■ EXERCISE DATA
----------------------------------------

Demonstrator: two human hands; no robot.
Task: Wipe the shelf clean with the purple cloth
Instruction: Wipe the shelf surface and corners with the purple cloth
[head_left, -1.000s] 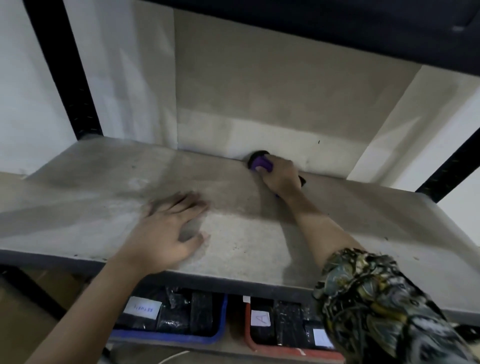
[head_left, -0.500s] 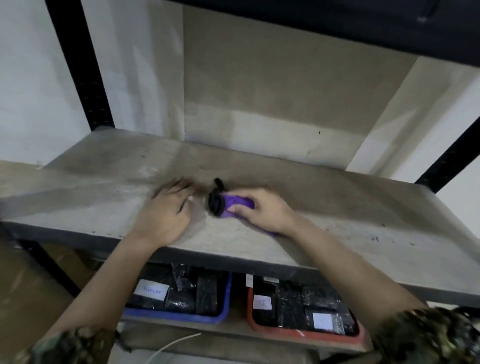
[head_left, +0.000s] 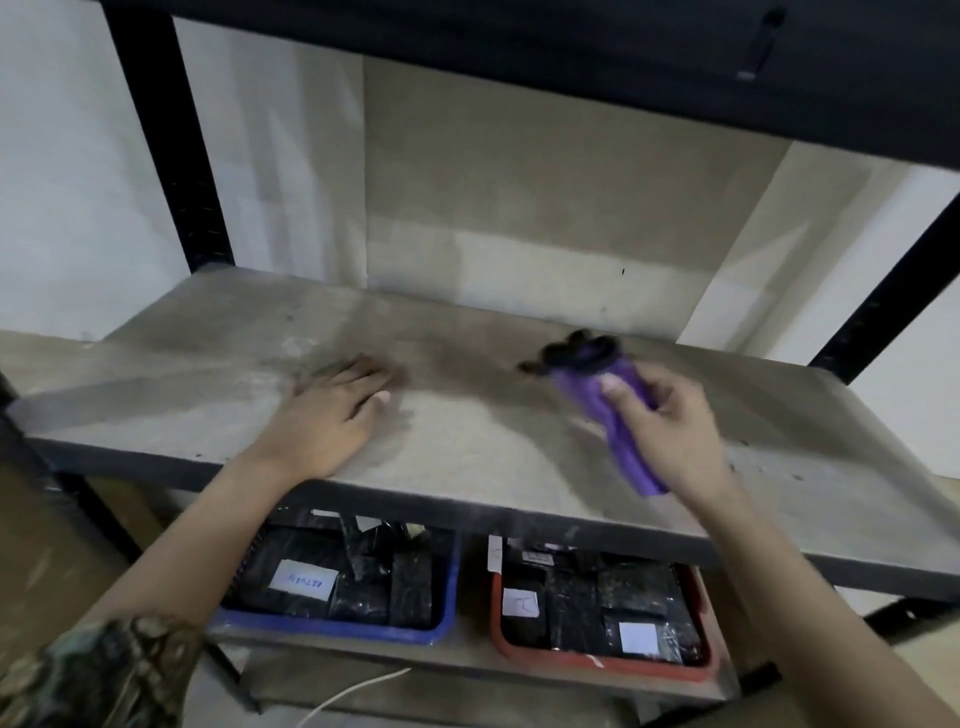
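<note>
The dusty grey shelf board (head_left: 467, 447) spans the view at mid height. My right hand (head_left: 670, 421) grips the purple cloth (head_left: 613, 410) over the right half of the board; the cloth is bunched, blurred by motion, and its far end is black with dirt. Whether it touches the board I cannot tell. My left hand (head_left: 332, 415) lies flat on the board left of centre, palm down, fingers spread and holding nothing.
Black uprights (head_left: 171, 145) (head_left: 893, 291) frame the shelf, and a dark upper shelf (head_left: 571, 62) hangs overhead. Below the board sit a blue bin (head_left: 343, 631) and a red bin (head_left: 597, 662) of black wrapped packs. A white cable (head_left: 353, 693) lies on the floor.
My right hand swept the cloth from the back wall to the front near my left hand, then out to the right. The left hand stayed planted.
</note>
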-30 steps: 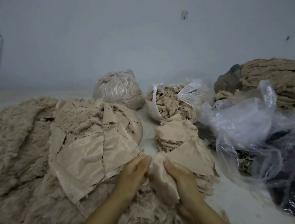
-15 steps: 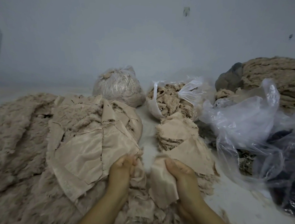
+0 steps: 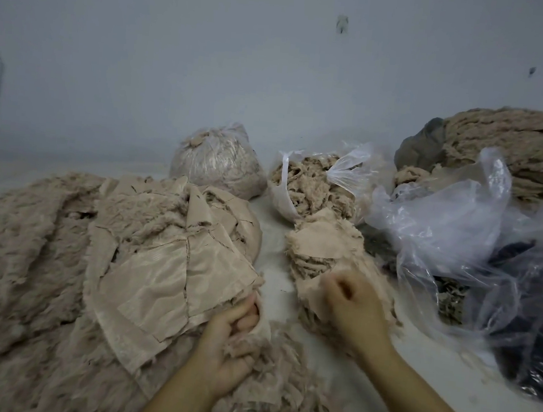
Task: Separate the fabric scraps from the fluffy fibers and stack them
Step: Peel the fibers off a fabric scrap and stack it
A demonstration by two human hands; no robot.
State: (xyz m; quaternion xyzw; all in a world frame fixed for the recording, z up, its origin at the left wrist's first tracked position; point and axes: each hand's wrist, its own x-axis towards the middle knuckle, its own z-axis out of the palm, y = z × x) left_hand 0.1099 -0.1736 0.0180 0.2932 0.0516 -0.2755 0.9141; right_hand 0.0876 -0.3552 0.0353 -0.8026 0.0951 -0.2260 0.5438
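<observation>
A wide heap of beige fluffy fibre (image 3: 20, 249) covers the left of the surface, with smooth beige fabric scraps (image 3: 158, 281) lying on top of it. A stack of separated scraps (image 3: 322, 243) stands in the middle, right of the heap. My left hand (image 3: 235, 337) grips a tuft of fluffy fibre at the heap's near edge. My right hand (image 3: 353, 305) is curled round a beige scrap (image 3: 313, 295) and holds it against the near side of the stack. The scrap is blurred.
Two clear bags of beige fibre, one tied (image 3: 218, 161) and one open (image 3: 311, 183), stand behind the stack. A crumpled clear plastic bag (image 3: 452, 228) over dark material fills the right. A large roll of fibre (image 3: 515, 145) lies at the back right, against the grey wall.
My hands have pulled apart. The right hand carried the scrap up and right onto the stack, while the left hand dropped back toward me with a tuft of fibre.
</observation>
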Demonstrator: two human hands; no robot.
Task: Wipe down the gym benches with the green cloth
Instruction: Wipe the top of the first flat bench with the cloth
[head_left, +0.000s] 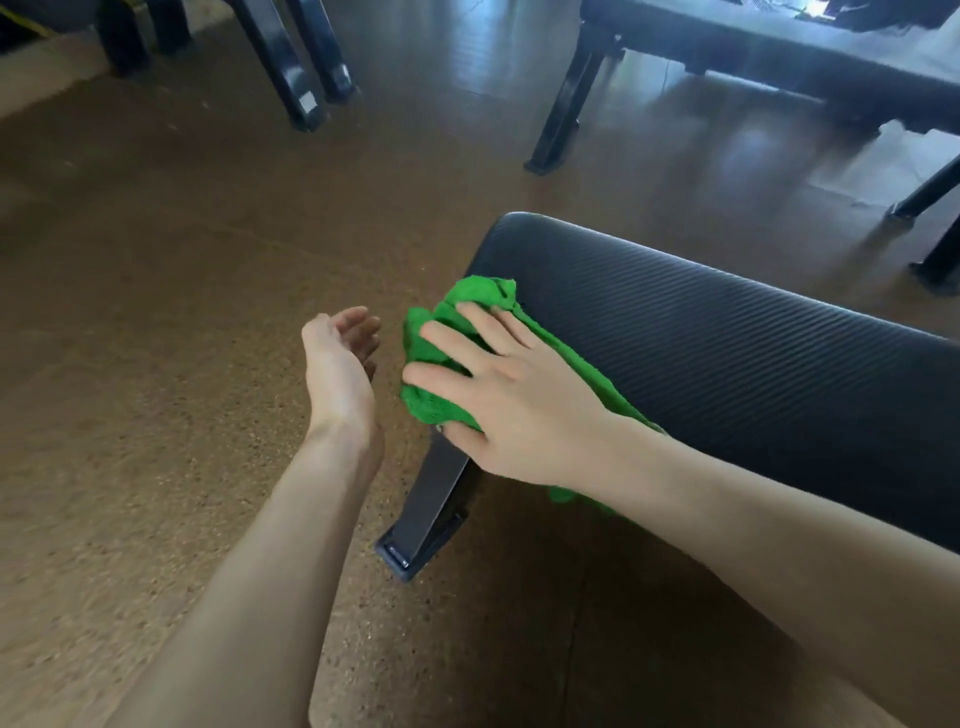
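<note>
Green, nubbly cloth bunches under my right hand, fingers spread flat, on the ribbed black desk; my left hand at nine o'clock hangs loosely cupped, holding nothing.

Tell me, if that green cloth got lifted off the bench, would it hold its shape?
Probably not. The green cloth is bunched into soft folds under the right hand, so it likely droops. It looks light, and may slide easily on the bench pad.
</note>
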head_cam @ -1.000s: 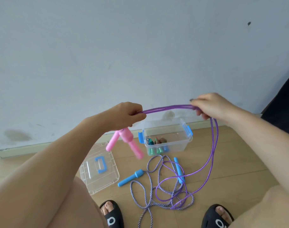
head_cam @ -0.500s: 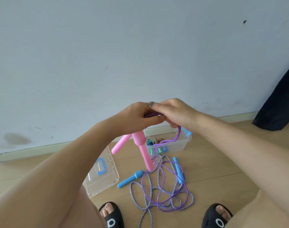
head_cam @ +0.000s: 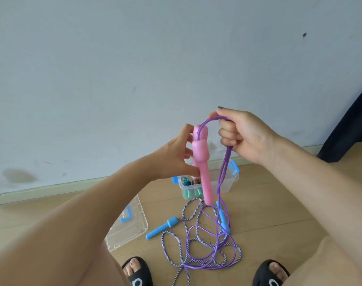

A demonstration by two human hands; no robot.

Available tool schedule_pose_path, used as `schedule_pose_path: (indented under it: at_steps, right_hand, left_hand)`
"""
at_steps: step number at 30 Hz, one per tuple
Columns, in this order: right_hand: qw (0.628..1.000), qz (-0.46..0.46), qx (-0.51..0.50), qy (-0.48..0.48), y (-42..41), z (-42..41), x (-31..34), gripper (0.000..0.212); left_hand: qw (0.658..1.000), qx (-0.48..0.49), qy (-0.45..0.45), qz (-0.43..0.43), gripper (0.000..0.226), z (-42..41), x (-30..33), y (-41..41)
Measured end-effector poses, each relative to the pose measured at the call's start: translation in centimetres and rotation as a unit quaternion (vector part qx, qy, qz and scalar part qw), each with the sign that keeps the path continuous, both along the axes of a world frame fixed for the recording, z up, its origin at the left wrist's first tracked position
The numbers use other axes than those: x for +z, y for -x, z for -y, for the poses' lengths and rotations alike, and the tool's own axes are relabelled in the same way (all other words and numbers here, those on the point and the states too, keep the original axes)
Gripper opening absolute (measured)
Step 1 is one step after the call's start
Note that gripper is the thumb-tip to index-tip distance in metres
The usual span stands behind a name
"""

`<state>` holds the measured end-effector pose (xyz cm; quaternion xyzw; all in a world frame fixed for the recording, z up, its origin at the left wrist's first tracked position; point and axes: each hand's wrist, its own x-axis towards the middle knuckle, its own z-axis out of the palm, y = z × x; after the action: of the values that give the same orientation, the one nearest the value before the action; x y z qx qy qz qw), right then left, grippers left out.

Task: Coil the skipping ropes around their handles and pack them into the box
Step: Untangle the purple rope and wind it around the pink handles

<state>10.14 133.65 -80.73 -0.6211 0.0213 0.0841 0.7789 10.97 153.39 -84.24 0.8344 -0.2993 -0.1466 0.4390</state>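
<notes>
Both hands hold the purple skipping rope — left on the handles, right on the cord.

Fingers of the left hand (head_cam: 171, 159) are curled around the two pink handles (head_cam: 200, 159), which stand nearly upright and pressed together in the air. From their top the purple cord (head_cam: 221, 205) arches over into the right hand (head_cam: 244, 135), whose fingers are closed tightly on several strands. Below this fist the strands hang down to the wooden floor (head_cam: 279, 213) and end in loose loops, lying over a striped rope (head_cam: 176, 244) with blue handles (head_cam: 161, 228). Behind them — against the wall (head_cam: 134, 58) — stands the clear box (head_cam: 227, 184), open, with some ropes inside. Its lid (head_cam: 132, 228) lies on the floor to the left.
</notes>
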Motion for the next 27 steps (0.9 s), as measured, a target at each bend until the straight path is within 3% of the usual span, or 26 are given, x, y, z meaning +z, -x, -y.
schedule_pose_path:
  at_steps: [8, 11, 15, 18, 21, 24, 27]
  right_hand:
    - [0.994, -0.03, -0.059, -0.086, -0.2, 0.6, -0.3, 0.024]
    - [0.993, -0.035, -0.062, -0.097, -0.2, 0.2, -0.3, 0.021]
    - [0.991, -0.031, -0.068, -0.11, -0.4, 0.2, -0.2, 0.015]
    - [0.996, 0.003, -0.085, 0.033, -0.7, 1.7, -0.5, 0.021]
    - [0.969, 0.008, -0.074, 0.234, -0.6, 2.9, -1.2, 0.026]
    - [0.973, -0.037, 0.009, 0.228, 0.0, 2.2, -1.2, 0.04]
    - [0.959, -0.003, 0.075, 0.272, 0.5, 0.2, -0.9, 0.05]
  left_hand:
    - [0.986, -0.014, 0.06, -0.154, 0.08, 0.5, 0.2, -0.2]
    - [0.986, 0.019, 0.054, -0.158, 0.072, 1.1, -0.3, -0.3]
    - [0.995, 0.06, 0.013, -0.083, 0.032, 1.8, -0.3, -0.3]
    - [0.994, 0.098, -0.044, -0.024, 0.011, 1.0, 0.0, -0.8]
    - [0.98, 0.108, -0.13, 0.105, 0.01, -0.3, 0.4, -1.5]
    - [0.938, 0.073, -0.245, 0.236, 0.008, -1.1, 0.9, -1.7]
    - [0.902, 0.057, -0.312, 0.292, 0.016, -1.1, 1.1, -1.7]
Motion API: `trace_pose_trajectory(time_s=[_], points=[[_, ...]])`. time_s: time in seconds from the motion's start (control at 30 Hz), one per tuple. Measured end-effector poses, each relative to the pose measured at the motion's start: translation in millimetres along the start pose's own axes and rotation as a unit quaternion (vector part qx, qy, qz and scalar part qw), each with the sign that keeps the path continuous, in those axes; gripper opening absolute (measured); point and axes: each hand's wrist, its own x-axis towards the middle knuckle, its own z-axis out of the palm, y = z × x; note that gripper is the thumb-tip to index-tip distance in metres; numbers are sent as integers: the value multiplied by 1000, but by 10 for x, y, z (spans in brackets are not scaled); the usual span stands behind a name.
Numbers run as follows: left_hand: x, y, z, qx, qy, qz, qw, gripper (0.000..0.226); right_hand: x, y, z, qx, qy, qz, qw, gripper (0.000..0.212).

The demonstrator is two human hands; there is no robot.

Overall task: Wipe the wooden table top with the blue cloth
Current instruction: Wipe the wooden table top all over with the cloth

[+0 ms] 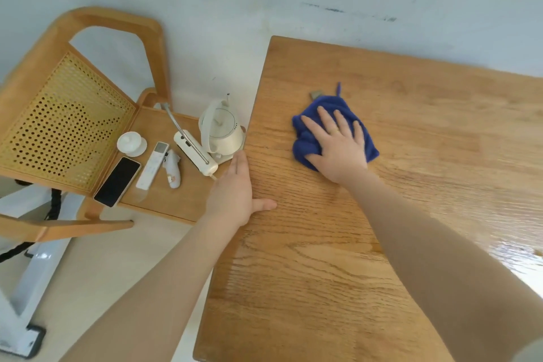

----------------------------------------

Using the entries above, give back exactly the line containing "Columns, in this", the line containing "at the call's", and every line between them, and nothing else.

■ EXERCISE RESULT
Columns, in this order: right_hand: qw (0.628..1.000), qz (-0.46..0.46), qx (-0.51..0.50), qy (-0.48..0.48), y (-42..41), z (-42..41), x (-31..34), gripper (0.000..0.212); left_hand: qw (0.658..1.000), qx (-0.48..0.49), qy (-0.45..0.45), qz (-0.43..0.43), gripper (0.000..0.226), z (-42..41), x (-30..33), y (-41..41)
Measured end-effector poses, each relative to the pose measured at the call's start: translation in centimetres and rotation as a unit quaternion (vector part qx, qy, qz and scalar part qw), each with the sign that keeps the path continuous, both along the axes of a world frame fixed for the recording, z up, its origin at the left wrist's first tracked position

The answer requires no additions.